▸ **Try it**
Output every line from the beginning of the records through the line that contains "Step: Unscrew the", exactly as it appears.

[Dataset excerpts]
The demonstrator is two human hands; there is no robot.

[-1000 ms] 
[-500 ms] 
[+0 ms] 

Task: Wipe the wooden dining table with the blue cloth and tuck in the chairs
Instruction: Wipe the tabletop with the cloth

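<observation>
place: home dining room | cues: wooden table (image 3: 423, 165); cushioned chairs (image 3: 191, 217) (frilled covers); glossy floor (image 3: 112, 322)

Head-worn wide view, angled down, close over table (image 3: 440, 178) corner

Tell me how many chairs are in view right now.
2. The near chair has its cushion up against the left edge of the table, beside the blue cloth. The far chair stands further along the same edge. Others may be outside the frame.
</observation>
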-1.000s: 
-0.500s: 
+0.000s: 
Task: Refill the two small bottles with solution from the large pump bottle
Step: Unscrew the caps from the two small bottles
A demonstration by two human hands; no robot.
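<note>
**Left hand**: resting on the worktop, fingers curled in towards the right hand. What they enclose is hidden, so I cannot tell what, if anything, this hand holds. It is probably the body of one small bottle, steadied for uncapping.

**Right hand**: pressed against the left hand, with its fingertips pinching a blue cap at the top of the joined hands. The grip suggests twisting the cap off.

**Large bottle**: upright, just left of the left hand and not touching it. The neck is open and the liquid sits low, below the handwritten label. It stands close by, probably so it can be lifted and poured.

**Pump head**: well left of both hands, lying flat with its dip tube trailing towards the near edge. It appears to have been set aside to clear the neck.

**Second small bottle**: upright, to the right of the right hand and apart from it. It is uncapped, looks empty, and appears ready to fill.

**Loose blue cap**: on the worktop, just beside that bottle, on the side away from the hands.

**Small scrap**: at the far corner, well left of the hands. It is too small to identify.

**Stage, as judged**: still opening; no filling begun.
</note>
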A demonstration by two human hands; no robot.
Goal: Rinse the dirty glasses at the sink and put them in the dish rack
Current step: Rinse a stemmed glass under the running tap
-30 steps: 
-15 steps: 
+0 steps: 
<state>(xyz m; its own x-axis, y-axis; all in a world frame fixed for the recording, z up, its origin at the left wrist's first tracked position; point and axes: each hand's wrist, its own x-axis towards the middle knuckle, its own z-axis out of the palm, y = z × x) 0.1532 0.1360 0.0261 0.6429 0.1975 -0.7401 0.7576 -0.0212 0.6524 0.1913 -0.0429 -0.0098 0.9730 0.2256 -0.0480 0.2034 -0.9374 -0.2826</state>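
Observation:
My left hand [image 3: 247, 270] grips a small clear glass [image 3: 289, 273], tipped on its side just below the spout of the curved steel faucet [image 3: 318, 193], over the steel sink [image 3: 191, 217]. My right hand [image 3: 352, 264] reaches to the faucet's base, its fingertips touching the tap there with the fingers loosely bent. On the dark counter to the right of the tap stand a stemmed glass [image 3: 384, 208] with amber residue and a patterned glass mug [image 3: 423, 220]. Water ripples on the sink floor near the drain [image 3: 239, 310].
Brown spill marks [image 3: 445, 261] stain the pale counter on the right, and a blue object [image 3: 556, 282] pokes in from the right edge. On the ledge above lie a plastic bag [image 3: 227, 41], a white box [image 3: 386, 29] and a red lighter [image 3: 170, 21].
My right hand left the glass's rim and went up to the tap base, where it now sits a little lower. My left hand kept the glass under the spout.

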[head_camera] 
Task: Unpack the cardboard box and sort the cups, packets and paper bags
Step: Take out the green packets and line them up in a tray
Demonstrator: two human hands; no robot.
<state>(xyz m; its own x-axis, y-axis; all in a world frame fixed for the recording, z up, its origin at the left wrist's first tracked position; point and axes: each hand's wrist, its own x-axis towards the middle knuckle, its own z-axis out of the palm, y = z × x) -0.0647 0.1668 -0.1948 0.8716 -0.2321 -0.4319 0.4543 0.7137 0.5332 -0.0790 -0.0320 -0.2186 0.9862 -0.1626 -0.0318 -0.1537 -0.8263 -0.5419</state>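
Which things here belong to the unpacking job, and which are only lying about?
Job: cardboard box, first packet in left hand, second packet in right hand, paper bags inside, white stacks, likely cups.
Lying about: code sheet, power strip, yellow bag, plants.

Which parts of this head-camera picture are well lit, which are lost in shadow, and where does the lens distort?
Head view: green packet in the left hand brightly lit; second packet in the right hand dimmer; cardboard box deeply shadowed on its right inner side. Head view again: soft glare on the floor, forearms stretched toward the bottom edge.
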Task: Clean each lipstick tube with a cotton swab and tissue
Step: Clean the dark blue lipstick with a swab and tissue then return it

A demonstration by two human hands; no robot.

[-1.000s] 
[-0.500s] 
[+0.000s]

▸ **Expected answer**
The demonstrator is two human hands; there is no robot.

[-1000 ms] 
[-500 ms] 
[+0 ms] 

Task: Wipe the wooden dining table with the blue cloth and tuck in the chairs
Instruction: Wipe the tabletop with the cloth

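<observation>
place: home dining room | cues: wooden table (image 3: 423, 165); cushioned chairs (image 3: 191, 217) (frilled covers); glossy floor (image 3: 112, 322)

Head-worn wide view, angled down, close over table (image 3: 440, 178) corner

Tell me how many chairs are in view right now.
2. The near chair has its cushion up against the left edge of the table, beside the blue cloth. The far chair stands further along the same edge. Others may be outside the frame.
</observation>
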-1.000s: 
-0.500s: 
+0.000s: 
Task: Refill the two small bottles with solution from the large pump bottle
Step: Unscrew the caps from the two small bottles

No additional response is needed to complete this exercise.